Subject: Re: [PATCH] arm64: Make CONFIG_ARM64_PSEUDO_NMI macro wrap all the
 pseudo-NMI code
To:     Mark Rutland <mark.rutland@arm.com>
CC:     <catalin.marinas@arm.com>, <will@kernel.org>, <marcan@marcan.st>,
        <maz@kernel.org>, <joey.gouly@arm.com>, <pcc@google.com>,
        <linux-arm-kernel@lists.infradead.org>,
        <linux-kernel@vger.kernel.org>
References: <20220107085536.214501-1-heying24@huawei.com>
 <Ydg939btY/bzEAe4@FVFF77S0Q05N>
 <bd82d240-34d7-4df9-650b-c039555f05e3@huawei.com>
 <YdwX5RTVbw8veM98@FVFF77S0Q05N>
From:   He Ying <heying24@huawei.com>
Message-ID: <168f7e83-e815-f10e-3a43-8529aab77f1e@huawei.com>
Date:   Tue, 11 Jan 2022 16:52:32 +0800
User-Agent: Mozilla/5.0 (Windows NT 10.0; Win64; x64; rv:78.0) Gecko/20100101
 Thunderbird/78.8.1
MIME-Version: 1.0
In-Reply-To: <YdwX5RTVbw8veM98@FVFF77S0Q05N>
Content-Type: text/plain; charset="utf-8"; format=flowed
Content-Transfer-Encoding: 8bit
Precedence: bulk

Hi Mark,

在 2022/1/10 19:26, Mark Rutland 写道:
> On Mon, Jan 10, 2022 at 11:00:43AM +0800, He Ying wrote:
>> Hi Mark,
>>
>> I'm just back from the weekend and sorry for the delayed reply.
>>
>>
>> 在 2022/1/7 21:19, Mark Rutland 写道:
>>> On Fri, Jan 07, 2022 at 03:55:36AM -0500, He Ying wrote:
>>>> Our product has been updating its kernel from 4.4 to 5.10 recently and
>>>> found a performance issue. We do a bussiness test called ARP test, which
>>>> tests the latency for a ping-pong packets traffic with a certain payload.
>>>> The result is as following.
>>>>
>>>>    - 4.4 kernel: avg = ~20s
>>>>    - 5.10 kernel (CONFIG_ARM64_PSEUDO_NMI is not set): avg = ~40s
>>> Have you tested with a recent mainline kernel, e.g. v5.15?
>> Actuallly no, that's because this test is only available for the product
>> environment and
>>
>> we don't have an available 5.15 kernel for it yet.
> Ok; do you see anything comparable with any tests available to upstream
> developers? e.g. hackbench or `perf bench sched` ?
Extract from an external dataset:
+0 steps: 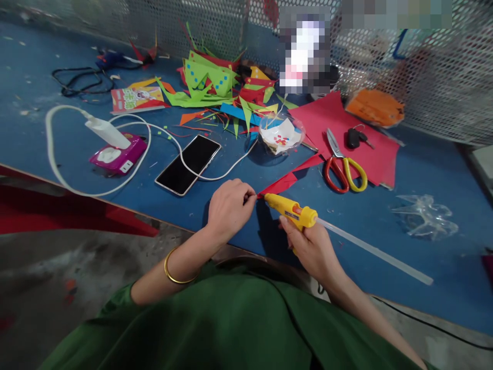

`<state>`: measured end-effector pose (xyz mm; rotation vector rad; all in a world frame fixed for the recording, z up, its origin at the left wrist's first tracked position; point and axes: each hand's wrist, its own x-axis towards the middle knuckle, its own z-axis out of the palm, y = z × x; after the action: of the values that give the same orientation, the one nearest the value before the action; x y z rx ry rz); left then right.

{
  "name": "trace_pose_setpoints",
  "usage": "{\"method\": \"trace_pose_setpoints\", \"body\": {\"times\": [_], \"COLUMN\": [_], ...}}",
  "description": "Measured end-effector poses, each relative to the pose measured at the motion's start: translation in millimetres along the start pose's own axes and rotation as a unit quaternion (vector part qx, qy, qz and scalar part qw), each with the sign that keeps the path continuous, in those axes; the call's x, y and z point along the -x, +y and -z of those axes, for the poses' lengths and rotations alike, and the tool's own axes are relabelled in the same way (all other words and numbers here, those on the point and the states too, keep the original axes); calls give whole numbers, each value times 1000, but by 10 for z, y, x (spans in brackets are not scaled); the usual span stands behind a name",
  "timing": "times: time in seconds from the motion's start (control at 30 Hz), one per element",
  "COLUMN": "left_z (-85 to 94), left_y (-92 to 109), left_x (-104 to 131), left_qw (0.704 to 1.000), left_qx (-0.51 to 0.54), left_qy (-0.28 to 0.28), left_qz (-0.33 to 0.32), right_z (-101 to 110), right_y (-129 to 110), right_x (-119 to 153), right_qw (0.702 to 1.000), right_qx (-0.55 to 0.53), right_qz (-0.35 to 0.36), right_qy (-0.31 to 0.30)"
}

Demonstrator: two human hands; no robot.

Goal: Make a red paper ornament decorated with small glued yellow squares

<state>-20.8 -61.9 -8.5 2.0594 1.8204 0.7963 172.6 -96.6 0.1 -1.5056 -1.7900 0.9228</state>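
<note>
My left hand (231, 208) is closed, its fingertips pinching the near end of a folded red paper strip (283, 185). The strip slants up and to the right, towards the scissors. My right hand (310, 244) is wrapped round the handle of a yellow glue gun (292, 209). The gun's nozzle points left and meets the strip right beside my left fingertips; whether glue is on the paper is too small to tell. A long translucent glue stick (377, 251) sticks out of the gun's back end.
Scissors (341, 164) and keys (353, 139) lie by red paper sheets (327, 121). A black phone (188, 164), looping white cable, purple power socket (119, 156), bowl of paper bits (281, 136), green paper pieces (210, 77) and clear plastic (427, 216) are on the blue table (231, 154).
</note>
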Motion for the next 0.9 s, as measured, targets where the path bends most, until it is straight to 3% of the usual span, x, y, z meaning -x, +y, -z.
{"method": "trace_pose_setpoints", "body": {"times": [0.9], "left_z": [2], "left_y": [-9], "left_x": [6], "left_qw": [1000], "left_qx": [-10], "left_qy": [0], "left_qz": [-15], "right_z": [-27], "right_y": [34], "right_x": [46], "right_qw": [998], "right_qx": [-2], "right_qz": [-61], "right_qy": [12]}}
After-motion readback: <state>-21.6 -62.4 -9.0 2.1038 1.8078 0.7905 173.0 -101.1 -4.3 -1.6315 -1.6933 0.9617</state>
I'm not sure. The test is some kind of network test. And I don't know which

bench test is comparable.

>
>>> Is this test publicly available, and can you say which hardrware (e.g. which
>>> CPU implementation) you're testing with?
>> Actually no. The test is only available for our product environment now. We
>> are testing
>>
>> with hisilicon 1213 (4 ARM Cortex-A72 cores).
> Thanks for the CPU info; there are a number of other Cortex-A72 platforms out
> there, so it might be possible to reproduce the behaviour elsewhere.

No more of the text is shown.